The “Vera Cruz” itself, also called “del Milagro” or “Cruz de Garay” is guarded in the Cathedral of the city of Santa Fe, in the historic center of the city. The small cross, seven centimeters high by three wide and uniformly carved in an unknown wood, is embedded in the heart of another larger cross, which is adorned with pearls and other metals, giving it different reliefs.
The story of various historians converges on the story of how the cross that would give the city its name years later was found. It should be noted that, although traditionally it is recognized Santa Fe “de la Vera Cruz” as the full name of the city, said nomenclature is not found in the records prior to which the enclave of the city was effectively modified and located in the current place in the year 1651, when the transfer was decided.
Here happens the period in which some conjectures are opened regarding the authenticity of the cross that is exhibited in the Cathedral. The story goes that the discovery was made by one of the subordinates of Juan de Garay himself, surnamed Lapalma. This would explain that after years and oblivion had passed, the so-called “Cruz del Milagro” passed into the hands of a noble family from Entre Ríos with the same surname.
This family had the relic for many years until in this case the official records say that due to the interest of Nicolás Fasolino, bishop of the Santa Fe diocese at that time, the relic was donated to the Metropolitan Cathedral and remains protected in a room adjoining the east wing. What is worth asking, and for now it does not have a 100% illuminating support, is if the small cross of the Lapalma family that was donated to the Cathedral is the same one that Juan de Garay’s men found back in the 16th century.
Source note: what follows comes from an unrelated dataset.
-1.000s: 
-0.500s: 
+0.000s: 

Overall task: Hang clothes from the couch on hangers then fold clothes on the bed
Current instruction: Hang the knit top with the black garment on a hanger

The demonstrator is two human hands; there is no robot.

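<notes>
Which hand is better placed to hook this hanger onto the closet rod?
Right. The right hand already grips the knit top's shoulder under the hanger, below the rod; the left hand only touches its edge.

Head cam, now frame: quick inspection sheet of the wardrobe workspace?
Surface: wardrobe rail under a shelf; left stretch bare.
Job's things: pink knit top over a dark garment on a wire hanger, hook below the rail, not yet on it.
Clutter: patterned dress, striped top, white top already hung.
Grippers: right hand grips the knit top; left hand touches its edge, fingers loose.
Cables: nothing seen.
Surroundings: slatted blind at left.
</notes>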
There are several versions regarding the name “de la Vera Cruz”. Some authors base it on the fact that while Juan de Garay was registering Indians in 1573, he found in a tree “a flask and a Cross” belonging to the people who were accompanying the governor of Santiago del Estero, Juan Gregorio Bazán, at that time. According to this version, these people had left the object in 1568 when they made the crossing between Asunción and Santiago del Estero, the so-called “Malabrigo road”. What is striking and what would deny this version is that the Malabrigo road did not pass through where the cross was found.
For his part, the historian Federico Guillermo Cervera adds as a basis for the name of the city related to the relic that the chapter session of April 12, 1651 coincides with the celebration of Holy Week, for which he induced that the new site to transfer to the city the name of “Vera Cruz” in homage to Good Friday that corresponds to the exaltation of the Holy Cross.
One last point of view is that raised by the historian Catalina Pistone, who maintains that April 12, 1651, the day the Cabildo met, served to set 20 days from that moment for the people of bells, clerics, mayors and captains, as well as neighbors, will move to the new site to measure it. On May 3, the day of the Holy Cross, everything was ready and finished because it was a venerable day and served to name or baptize the new city, calling it Santa Fe de la Vera Cruz.
The object remains there, within the reach of any Santa Fe who wishes to observe it. What for now is not within the reach of the Santa Fe is to recognize if the exhibited is the same cross that the legend tells in the hands of Juan de Garay.